R571, you keep missing the point. The Battle of the Blackwater wasn’t all about CGI (military explosions played a smaller role there). The Battle of King’s Landing was. See the difference? And guess which one the majority of people around the world liked more. Surprise, surprise - the one with less hollow CGI & perfunctory explosions, and more attention to plot & character.
For example, Lena Headey, playing Cersei, was in very similar situations in both battles (hoping to escape death in a besieged castle). But she was given exponentially more interesting text & character nuance in the Blackwater Battle. So much so that her performance was praised by many publications. By comparison, with all the CGI eating up all the script-time in the KL Battle - Cersei was left with virtually nothing to do during the battle, boringly staring out the window.
[quote] Oh. Game Over! Kapow! Now there's your geekness showing again. Applying video games terms to fiction writing.
I thought you understood sarcasm? I’m applying the same teenage vernacular that D&D used to describe events in their own silly script: “Jon and Sansa “failed geography” [in high school]”; “Daenerys ‘kinda’ forgot about the Iron Fleet’ “, etc.
Benioff himself said: “I was a huge fantasy geek growing up. I was the dungeon master in my D&D GAME.”
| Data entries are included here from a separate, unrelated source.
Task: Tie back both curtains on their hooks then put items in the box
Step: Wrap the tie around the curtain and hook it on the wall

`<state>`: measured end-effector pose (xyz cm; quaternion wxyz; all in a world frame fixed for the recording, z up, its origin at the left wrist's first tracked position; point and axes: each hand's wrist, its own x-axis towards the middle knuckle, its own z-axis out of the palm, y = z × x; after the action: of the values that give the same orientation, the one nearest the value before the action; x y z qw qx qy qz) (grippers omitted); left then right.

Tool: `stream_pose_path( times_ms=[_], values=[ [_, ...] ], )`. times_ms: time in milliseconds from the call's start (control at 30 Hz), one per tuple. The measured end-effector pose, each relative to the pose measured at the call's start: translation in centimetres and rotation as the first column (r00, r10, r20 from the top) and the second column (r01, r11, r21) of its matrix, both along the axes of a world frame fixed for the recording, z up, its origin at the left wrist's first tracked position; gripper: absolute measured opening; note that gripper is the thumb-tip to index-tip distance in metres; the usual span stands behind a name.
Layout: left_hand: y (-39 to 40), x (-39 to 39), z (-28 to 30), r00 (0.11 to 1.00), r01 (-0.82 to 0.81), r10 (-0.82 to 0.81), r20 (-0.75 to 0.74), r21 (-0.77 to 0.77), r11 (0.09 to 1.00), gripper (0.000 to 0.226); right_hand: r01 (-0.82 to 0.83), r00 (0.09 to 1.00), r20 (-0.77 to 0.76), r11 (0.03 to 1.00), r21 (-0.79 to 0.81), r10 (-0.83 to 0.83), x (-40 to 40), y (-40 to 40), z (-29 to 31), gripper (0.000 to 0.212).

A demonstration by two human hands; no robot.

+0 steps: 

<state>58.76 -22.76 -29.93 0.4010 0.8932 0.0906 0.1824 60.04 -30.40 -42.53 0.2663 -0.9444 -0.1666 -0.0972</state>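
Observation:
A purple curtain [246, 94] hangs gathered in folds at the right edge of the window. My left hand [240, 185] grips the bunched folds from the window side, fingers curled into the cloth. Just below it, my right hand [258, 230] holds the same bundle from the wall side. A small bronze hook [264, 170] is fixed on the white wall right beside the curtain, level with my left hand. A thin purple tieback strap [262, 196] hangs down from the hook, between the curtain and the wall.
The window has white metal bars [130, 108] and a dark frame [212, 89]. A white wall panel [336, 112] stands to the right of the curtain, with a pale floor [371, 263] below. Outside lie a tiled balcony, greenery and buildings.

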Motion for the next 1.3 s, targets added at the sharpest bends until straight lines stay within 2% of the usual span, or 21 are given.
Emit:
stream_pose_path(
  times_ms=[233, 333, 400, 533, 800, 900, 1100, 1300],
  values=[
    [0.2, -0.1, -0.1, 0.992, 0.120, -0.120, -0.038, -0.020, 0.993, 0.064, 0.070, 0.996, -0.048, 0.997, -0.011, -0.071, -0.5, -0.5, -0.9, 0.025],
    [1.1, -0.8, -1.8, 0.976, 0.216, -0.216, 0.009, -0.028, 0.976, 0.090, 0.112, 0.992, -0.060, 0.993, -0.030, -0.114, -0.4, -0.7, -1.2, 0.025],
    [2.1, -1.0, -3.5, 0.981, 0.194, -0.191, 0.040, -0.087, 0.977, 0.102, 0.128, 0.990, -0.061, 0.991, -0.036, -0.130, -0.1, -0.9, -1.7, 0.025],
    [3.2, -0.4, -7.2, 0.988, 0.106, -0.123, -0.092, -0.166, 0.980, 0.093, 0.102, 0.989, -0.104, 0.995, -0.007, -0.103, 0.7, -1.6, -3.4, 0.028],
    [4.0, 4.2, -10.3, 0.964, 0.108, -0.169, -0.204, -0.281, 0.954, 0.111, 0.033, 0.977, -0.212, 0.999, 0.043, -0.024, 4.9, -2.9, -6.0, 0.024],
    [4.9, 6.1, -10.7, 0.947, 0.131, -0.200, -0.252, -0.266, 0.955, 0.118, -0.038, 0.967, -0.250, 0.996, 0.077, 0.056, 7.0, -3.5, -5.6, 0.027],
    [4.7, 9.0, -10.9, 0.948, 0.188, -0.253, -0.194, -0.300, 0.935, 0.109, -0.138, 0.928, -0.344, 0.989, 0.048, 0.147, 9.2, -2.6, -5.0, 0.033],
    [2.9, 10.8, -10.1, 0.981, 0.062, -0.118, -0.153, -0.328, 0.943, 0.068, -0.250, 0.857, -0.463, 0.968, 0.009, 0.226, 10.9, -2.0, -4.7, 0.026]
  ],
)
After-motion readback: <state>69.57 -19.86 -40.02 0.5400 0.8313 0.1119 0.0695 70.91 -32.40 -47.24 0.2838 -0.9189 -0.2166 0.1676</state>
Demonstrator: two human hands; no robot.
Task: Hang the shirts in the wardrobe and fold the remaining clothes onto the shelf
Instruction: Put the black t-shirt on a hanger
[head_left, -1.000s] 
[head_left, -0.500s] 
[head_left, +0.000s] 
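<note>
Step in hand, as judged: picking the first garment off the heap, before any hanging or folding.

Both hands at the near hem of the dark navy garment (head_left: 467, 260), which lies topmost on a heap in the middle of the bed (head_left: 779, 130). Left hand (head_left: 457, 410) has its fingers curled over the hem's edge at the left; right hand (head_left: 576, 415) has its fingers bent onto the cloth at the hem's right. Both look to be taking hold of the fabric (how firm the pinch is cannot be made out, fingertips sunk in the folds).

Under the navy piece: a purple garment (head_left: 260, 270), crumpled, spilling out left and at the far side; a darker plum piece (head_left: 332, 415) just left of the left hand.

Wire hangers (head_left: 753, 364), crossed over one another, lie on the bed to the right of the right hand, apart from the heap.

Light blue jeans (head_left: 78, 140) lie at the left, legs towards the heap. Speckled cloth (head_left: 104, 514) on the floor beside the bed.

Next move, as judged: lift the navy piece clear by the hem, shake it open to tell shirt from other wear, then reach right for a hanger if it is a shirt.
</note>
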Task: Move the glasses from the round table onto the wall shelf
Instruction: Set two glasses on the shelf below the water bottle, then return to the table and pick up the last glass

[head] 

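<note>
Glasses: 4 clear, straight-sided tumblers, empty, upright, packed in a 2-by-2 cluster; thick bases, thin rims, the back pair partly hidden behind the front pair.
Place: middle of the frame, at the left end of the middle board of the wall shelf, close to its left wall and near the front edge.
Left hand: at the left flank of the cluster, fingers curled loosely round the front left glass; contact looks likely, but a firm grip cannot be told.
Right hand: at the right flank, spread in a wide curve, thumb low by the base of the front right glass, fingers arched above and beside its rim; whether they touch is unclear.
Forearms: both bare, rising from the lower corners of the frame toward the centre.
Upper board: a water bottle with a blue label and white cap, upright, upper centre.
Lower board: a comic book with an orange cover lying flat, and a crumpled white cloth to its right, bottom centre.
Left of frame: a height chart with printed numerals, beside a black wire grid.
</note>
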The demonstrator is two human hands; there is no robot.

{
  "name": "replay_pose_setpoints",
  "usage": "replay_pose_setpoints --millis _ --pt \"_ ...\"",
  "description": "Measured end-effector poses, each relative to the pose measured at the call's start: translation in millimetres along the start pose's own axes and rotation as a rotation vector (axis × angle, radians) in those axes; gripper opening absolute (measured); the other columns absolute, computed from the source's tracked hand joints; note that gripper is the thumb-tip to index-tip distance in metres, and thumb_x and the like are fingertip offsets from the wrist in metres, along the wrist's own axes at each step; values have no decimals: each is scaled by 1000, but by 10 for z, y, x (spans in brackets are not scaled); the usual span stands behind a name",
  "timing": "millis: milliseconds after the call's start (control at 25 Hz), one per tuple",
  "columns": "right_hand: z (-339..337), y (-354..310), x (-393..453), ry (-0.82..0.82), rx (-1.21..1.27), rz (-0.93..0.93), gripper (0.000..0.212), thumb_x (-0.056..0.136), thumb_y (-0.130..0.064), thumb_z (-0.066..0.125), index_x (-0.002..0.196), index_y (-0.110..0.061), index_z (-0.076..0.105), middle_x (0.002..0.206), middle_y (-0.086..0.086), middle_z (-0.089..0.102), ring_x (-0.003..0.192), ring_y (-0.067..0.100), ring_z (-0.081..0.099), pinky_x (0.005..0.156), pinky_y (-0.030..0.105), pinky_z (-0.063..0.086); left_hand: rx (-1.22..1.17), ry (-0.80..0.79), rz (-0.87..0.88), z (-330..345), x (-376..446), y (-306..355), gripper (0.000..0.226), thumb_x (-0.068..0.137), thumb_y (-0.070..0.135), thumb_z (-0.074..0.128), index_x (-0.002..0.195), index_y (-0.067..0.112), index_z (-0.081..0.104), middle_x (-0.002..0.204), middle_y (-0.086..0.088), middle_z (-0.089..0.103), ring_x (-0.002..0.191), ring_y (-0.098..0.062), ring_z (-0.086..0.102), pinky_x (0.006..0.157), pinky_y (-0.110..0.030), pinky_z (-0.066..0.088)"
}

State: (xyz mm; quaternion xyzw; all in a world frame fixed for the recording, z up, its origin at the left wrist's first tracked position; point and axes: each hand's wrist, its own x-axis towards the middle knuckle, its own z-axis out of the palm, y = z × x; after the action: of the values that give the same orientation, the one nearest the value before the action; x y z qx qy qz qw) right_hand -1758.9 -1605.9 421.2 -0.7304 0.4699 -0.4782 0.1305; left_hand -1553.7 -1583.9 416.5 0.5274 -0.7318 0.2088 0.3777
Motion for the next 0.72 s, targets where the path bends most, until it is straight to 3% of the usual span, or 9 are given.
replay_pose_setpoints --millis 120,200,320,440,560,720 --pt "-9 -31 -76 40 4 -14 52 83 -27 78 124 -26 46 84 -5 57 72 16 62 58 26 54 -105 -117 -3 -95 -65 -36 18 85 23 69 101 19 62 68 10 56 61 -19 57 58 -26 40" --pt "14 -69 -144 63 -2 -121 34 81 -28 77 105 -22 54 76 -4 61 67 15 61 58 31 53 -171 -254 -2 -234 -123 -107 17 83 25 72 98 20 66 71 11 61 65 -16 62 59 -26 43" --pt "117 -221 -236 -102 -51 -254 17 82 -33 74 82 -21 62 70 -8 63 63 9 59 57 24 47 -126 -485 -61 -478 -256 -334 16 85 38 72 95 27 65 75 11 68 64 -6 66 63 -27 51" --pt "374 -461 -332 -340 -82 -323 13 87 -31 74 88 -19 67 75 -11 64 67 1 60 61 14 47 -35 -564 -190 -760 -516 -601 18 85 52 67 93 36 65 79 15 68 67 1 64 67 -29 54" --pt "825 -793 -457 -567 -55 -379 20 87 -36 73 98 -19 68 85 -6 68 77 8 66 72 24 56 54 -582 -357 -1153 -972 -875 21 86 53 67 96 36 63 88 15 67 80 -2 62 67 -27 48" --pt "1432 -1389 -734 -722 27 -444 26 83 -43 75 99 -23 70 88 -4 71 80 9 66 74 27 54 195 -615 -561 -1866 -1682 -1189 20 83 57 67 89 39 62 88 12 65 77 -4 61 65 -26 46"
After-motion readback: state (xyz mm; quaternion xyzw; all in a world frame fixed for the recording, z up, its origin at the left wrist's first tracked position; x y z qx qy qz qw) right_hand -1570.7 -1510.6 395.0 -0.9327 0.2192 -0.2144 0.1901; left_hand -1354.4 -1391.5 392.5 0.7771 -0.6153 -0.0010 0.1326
[quote] Martin said that he wrote GoT as a novel because he was frustrated with the budgets and technology restraints of the TV industry in the early 90's. That his imagination was so vast that the CGI didn't exist to tell his story with the glorious detail he saw it in. How grateful he was that he got to see his story unfold using technology that finally caught up to his imagination. (and the money}
A more “vast world … with glorious detail”? What, like Season 8’s pitch-dark, budget-saving Battle of Winterfell (in the the near-finale of the entire series) where you can’t even see half of any “glorious detail”? Or Season 8’s Battle of King’s Landing where Daenerys just torches any “detail” at lightning-speed in a matter of seconds?
Creating a “vast world” does not mean neglecting all the other aspects of the screenplay.
You mentioned Star Wars: well, this was exactly like the Prequels - increasingly more CGI and green screen, increasingly less intelligent dialogue, motivation exploration, emotional resonance, etc. It became hollow.
[quote] And most likely he was intending to have Dany get shanked by Jon mid kiss!
That’s moot. But in Martin’s Azor Ahai prophecy he didn’t “shank” his partner, he used a sword. You can’t surreptitiously “shank” anyone with a big sword. Using a sword suggests a Targaryen vs Targaryen stand-off.
This scene was not as much a reflection on Daenerys, as it was on Jon Snow. Snow’s character, as developed in the show, is extremely honour code-bound, whereas stabbing someone unawares or in the back is not a strategy for an honour-espousing character. Because it’s cowardly and weak - there was no one else there, there was no need for “secrecy”. It’s a method usually reserved for slimy characters. But Snow is not supposed to be a cowardly or weak character. A cloak-and-dagger move is not Snow’s modus operandi.
Also, it’s hilarious how Tyrion & Snow’s plan made no accomodation whatseover for Drogon and the Unsullied & Dothraki’s potential reaction. So they planned to depose the monarch - ok, then what? What if Drogon (a gigantic Godzilla) goes into a rage-filled frenzy after seeing his maternal figure dead - and barbecues the rest of KL? But Tyrion and Snow, in their dialogue, didn’t even [italic]mention[/italic] Drogon once! As if he’s completely unimportant and irrelevant. Their plan was reckless - ironically, it could have resulted in even more catastrophic destruction, with an uncontrollable rage-filled dragon and a horde of foreigners wreaking more havoc as revenge.
And the cherry on top of this silly plan, is that Snow gets punished for it, while Tyrion admits “Jon committed a CRIME” and then gets rewarded. Lol, how was it a “crime” - Tyrion was the one who suggested it himself!